- [Task to carry out] Would you please set down the lines of the data from the one containing "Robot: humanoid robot" to the final line, exactly and only those?
● ● ● ● ● ● ●
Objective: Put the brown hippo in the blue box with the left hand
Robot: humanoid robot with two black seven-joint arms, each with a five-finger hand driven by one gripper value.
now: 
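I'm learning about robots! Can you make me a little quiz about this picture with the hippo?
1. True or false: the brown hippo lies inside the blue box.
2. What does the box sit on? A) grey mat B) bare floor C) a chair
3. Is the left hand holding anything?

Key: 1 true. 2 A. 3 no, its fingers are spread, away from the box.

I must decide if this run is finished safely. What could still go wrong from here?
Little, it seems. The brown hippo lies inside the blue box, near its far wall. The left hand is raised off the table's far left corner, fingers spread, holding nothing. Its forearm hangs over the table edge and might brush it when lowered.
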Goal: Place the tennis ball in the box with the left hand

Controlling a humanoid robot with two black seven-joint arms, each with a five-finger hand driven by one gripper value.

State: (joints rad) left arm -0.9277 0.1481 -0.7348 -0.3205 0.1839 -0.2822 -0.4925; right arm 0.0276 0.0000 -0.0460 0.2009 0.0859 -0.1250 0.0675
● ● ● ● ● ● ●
- [Written response]
Robot: humanoid robot with two black seven-joint arms, each with a five-finger hand driven by one gripper value.
now: 
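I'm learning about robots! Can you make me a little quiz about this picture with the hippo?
1. True or false: the brown hippo lies inside the blue box.
2. What does the box sit on? A) grey mat B) bare floor C) a chair
3. Is the left hand holding anything?

Key: 1 true. 2 A. 3 no, its fingers are spread, away from the box.

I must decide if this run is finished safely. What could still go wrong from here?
Little, it seems. The brown hippo lies inside the blue box, near its far wall. The left hand is raised off the table's far left corner, fingers spread, holding nothing. Its forearm hangs over the table edge and might brush it when lowered.
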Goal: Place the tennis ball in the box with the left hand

Controlling a humanoid robot with two black seven-joint arms, each with a five-finger hand driven by one gripper value.

State: (joints rad) left arm -0.9277 0.1481 -0.7348 -0.3205 0.1839 -0.2822 -0.4925; right arm 0.0276 0.0000 -0.0460 0.2009 0.0859 -0.1250 0.0675

The response to the exercise is now finished.